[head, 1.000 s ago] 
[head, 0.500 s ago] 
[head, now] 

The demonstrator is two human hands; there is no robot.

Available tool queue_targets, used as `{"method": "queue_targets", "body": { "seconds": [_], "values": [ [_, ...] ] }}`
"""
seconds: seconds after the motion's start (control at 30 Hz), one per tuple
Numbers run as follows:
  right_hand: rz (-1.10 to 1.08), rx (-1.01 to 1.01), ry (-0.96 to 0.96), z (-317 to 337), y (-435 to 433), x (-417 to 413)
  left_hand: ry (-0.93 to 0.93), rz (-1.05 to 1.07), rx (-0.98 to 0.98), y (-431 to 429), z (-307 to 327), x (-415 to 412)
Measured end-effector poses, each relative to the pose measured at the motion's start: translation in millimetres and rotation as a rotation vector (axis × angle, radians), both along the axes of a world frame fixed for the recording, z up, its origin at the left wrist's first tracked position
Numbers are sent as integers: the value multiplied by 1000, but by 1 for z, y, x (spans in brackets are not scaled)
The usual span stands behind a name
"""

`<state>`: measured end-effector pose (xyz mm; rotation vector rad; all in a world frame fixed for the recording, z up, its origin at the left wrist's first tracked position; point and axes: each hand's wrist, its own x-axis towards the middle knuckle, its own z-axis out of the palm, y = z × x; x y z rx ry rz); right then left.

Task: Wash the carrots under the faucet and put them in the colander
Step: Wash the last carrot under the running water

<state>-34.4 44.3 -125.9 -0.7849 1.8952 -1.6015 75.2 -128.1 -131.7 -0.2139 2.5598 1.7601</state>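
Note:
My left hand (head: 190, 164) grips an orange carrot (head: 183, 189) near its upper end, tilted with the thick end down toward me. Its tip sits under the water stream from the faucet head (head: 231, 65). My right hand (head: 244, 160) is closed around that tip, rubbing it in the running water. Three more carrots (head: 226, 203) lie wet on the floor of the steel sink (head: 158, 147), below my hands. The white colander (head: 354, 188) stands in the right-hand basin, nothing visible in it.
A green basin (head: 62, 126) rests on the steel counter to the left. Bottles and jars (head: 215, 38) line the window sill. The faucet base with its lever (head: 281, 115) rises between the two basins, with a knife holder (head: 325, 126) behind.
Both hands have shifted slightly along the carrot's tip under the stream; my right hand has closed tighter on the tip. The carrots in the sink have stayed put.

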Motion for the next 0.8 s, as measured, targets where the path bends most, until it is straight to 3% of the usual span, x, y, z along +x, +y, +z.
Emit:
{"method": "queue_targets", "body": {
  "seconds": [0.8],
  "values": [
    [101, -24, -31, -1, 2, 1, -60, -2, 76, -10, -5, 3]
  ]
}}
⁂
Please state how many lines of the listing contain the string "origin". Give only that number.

2